▶ **Your assignment**
Transcribe the listing that follows in full, exactly, and drop its images.

┄┄┄┄┄┄┄┄┄┄

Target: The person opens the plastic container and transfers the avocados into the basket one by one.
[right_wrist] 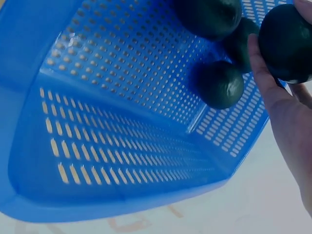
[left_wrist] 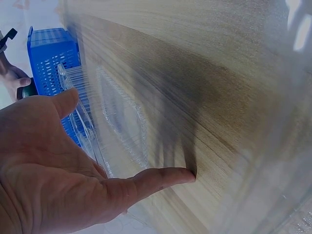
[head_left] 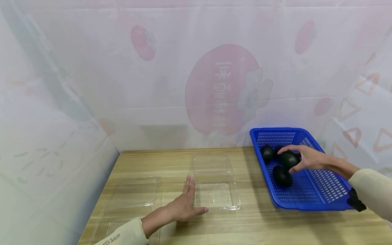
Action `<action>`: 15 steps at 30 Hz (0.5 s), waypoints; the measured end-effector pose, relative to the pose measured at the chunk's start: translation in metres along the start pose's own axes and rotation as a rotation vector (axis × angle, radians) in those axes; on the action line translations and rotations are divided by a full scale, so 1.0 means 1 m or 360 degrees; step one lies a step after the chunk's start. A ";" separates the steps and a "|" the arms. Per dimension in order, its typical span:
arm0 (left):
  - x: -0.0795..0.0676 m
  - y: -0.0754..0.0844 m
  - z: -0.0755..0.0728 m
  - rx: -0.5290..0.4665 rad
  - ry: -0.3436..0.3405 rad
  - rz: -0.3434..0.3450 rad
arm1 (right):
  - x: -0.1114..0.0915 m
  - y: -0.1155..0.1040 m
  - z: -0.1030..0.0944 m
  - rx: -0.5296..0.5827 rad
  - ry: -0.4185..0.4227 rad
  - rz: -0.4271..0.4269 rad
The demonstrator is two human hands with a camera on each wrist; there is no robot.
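My right hand grips a dark green avocado above the blue basket, thumb on the near side and fingers on the far side. Below it in the basket lie another avocado in front, one at the left wall and one partly hidden behind. In the head view my left hand is beside an unlidded clear plastic box, fingers extended and thumb spread toward its near edge. The left wrist view shows the left palm holding nothing; whether it touches the box I cannot tell.
More clear plastic packaging lies at the left of the wooden table, partly behind the left sleeve. A printed cloth hangs behind the table and along both sides.
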State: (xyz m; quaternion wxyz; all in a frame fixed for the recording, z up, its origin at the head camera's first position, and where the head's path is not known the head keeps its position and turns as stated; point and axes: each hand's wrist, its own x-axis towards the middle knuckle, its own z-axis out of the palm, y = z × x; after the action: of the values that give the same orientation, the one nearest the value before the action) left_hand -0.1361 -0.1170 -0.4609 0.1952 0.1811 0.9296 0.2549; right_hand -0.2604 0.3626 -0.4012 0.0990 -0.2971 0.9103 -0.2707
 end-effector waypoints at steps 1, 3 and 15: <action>0.000 0.000 0.000 0.0001 0.0000 0.0000 | -0.001 0.001 -0.001 -0.0010 0.0001 -0.0002; 0.000 -0.001 0.000 0.0004 -0.0002 -0.0001 | -0.001 0.004 -0.002 -0.0027 -0.0001 0.0005; 0.001 0.000 -0.001 0.0014 0.0014 -0.0014 | -0.006 0.015 -0.006 -0.0048 -0.0100 0.0015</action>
State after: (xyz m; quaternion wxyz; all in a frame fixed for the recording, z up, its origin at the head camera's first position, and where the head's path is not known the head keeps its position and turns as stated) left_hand -0.1375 -0.1166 -0.4603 0.1914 0.1767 0.9324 0.2508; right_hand -0.2647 0.3788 -0.4048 0.1243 -0.3026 0.9121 -0.2470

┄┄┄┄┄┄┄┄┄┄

▶ **Answer below**
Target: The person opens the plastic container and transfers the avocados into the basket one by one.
[right_wrist] 
[left_wrist] 
[head_left] 
Action `<action>`: 15 steps at 30 Hz (0.5 s), waypoints; the measured end-effector pose, relative to the pose measured at the chunk's start: translation in metres along the start pose's own axes and rotation as a rotation vector (axis × angle, radians) in those axes; on the action line translations and rotations are divided by a full scale, so 1.0 means 1 m or 360 degrees; step one lies a step after the chunk's start. A ";" separates the steps and a "|" the arms. Per dimension in order, its typical span:
arm0 (left):
  - x: -0.0795..0.0676 m
  - y: -0.0754..0.0844 m
  - z: -0.0755..0.0728 m
  - rx: -0.5290..0.4665 rad
  - ry: -0.3436..0.3405 rad
  - rz: -0.3434..0.3450 rad
arm1 (right):
  - x: -0.1114..0.0915 m
  - y: -0.1155..0.1040 m
  - z: -0.1030..0.0944 m
  - rx: -0.5296..0.5827 rad
  - ry: -0.4185..0.4227 rad
  - rz: -0.4271..0.4269 rad
The demonstrator is two human hands with a camera on each wrist; there is no robot.
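My right hand grips a dark green avocado above the blue basket, thumb on the near side and fingers on the far side. Below it in the basket lie another avocado in front, one at the left wall and one partly hidden behind. In the head view my left hand is beside an unlidded clear plastic box, fingers extended and thumb spread toward its near edge. The left wrist view shows the left palm holding nothing; whether it touches the box I cannot tell.
More clear plastic packaging lies at the left of the wooden table, partly behind the left sleeve. A printed cloth hangs behind the table and along both sides.
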State: (xyz m; quaternion wxyz; all in a frame fixed for the recording, z up, its origin at the head camera's first position, and where the head's path is not known the head keeps its position and turns as stated; point and axes: each hand's wrist, its own x-axis towards the middle knuckle, its own z-axis out of the palm, y = z × x; after the action: of the values that give the same orientation, the one nearest the value before the action) left_hand -0.1361 -0.1170 -0.4609 0.1952 0.1811 0.9296 0.2549; right_hand -0.2604 0.3626 -0.4012 0.0990 -0.2971 0.9103 -0.2707
 end-effector waypoints at steps 1, 3 and 15: <action>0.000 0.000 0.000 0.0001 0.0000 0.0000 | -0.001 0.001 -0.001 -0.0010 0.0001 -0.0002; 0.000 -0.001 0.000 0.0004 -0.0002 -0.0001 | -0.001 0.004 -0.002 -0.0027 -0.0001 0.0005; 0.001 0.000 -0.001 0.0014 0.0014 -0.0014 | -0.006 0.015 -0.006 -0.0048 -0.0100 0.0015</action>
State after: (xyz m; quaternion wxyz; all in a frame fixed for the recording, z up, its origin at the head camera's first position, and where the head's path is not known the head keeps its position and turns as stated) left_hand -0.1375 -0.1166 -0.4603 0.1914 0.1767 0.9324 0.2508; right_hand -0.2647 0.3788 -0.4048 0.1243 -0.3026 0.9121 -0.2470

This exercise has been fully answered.